6. Promote pleasant, relaxing environment, including socialization during meals. Encourage SO to bring in food that client enjoys.
Rationale: Although the recovering client may require assistance with feeding and use of assistive devices, mealtime socialization with SO or friends can improve intake and normalize the life function of eating.

7. Check stools, gastric aspirant, and vomitus for blood.
Rationale: Acute or subacute bleeding may occur (Cushing’s ulcer), requiring intervention and alternative method of providing nutrition.

8. Consult with dietitian or nutritional support team.
Rationale: Helps determine the client’s requirements for energy and to provide needed nutrients. Careful monitoring of nutrition indicators, such as weight and blood tests, are necessary to prevent problems associated with malnutrition—muscle wasting, pressure sores and decubitus ulcers, renal failure, atelectasis, and pneumonia.

9. Monitor laboratory studies, for example, prealbumin or albumin, transferrin, amino acid profile, iron, blood urea nitrogen (BUN), nitrogen balance studies, glucose, aspartate aminotransferase (AST) and alanine aminotransferase (ALT), and electrolytes.
Rationale: Identifies nutritional deficiencies, organ function, and response to nutritional therapy.

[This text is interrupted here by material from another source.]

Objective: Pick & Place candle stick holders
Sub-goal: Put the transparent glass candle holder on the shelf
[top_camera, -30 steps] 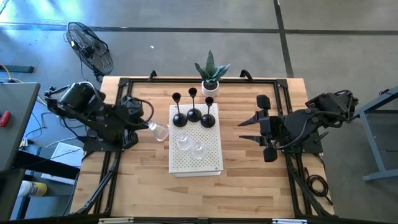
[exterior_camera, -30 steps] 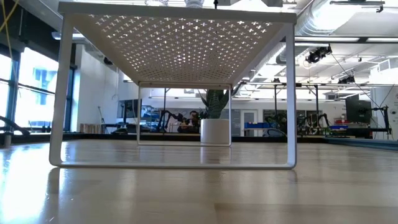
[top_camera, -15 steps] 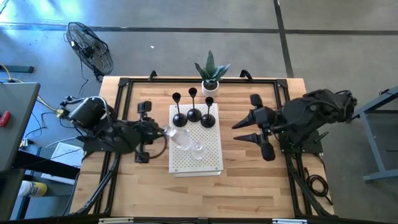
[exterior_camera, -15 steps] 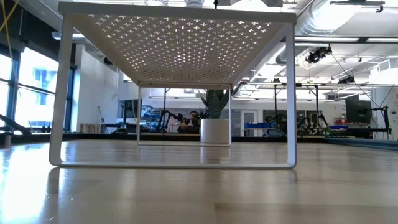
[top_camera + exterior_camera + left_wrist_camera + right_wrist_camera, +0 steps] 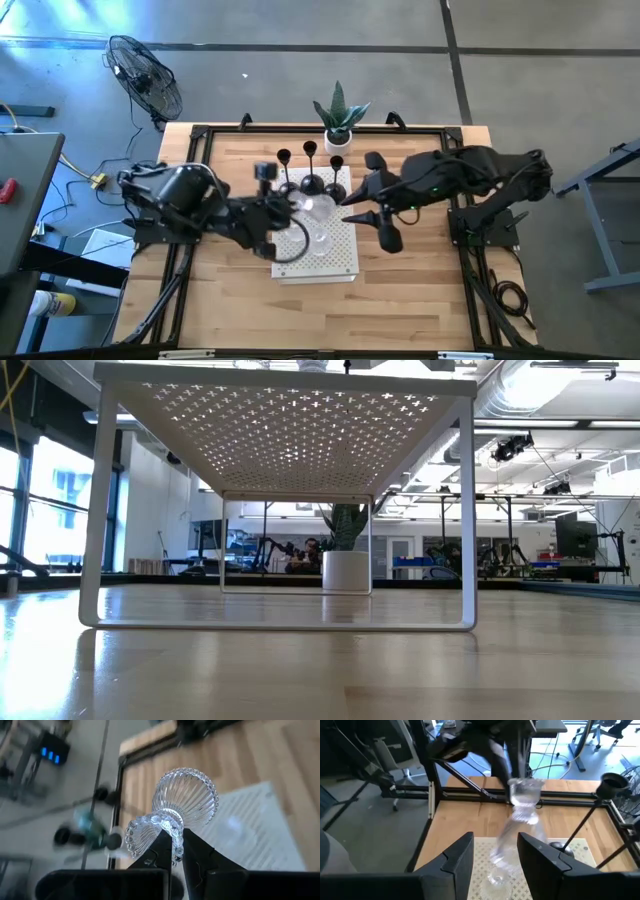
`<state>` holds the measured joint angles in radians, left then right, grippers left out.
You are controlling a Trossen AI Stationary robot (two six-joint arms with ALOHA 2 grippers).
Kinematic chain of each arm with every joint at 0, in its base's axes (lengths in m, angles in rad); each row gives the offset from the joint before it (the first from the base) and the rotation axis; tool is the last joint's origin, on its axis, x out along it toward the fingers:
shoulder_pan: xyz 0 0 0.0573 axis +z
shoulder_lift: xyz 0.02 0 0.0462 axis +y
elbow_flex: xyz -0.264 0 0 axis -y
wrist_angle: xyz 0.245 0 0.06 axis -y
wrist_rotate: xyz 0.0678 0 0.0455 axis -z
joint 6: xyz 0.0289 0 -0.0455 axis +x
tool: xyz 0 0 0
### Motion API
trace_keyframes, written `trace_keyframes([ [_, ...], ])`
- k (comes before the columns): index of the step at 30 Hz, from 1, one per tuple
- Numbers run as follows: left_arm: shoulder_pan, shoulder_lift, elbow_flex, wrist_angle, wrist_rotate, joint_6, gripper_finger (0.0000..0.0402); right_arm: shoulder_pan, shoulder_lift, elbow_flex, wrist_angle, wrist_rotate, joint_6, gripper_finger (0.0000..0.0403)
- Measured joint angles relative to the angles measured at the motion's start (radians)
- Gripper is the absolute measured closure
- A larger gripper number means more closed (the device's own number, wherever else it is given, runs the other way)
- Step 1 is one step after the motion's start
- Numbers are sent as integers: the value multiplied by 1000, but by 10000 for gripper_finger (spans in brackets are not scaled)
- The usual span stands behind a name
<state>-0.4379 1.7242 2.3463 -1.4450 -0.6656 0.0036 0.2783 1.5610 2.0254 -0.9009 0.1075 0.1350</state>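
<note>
Three black candle stick holders [image 5: 311, 176] stand on their domed bases at the far end of the white perforated stand [image 5: 335, 262]. Two clear glass holders [image 5: 316, 238] stand on the stand's middle. My left gripper [image 5: 300, 208] is over the stand, shut on a third clear glass holder [image 5: 319, 205], which also shows in the left wrist view [image 5: 186, 799] and the right wrist view [image 5: 524, 800]. My right gripper [image 5: 352, 206] is open and empty at the stand's right edge, its fingers [image 5: 452, 861] pointing at the held glass. My left gripper pinches the glass holder's smaller ribbed end [image 5: 165, 832] between its two fingers [image 5: 197, 857]. The fingers come from the table's left, about level. The holder is lifted clear above the stand, lying on its side with its wide ribbed dome [image 5: 192, 795] pointing away from the gripper.
A green plant in a white pot [image 5: 339, 122] stands behind the stand at the table's far edge; it also shows in the low view [image 5: 346, 565] under the stand [image 5: 290, 430]. Bare wood lies on the near half of the table [image 5: 300, 315].
My left gripper has carried the glass holder toward the table's right edge, from beside the stand's left side to above the stand. My right gripper has moved toward the table's left, up to the stand's right edge, staying open.
</note>
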Motion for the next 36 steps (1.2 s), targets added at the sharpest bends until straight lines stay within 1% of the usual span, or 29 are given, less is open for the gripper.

10. Administer feedings by appropriate means—IV, tube feeding, or oral feedings with soft foods and thick liquids.
Rationale: Choice of route depends on client needs and capabilities. Tube feedings (nasogastric, jejunostomy) may be required initially, or parenteral route may be indicated in presence of gastric or intestinal pathology. If client is able to swallow, soft foods or semiliquid foods may be more easily managed without aspiration.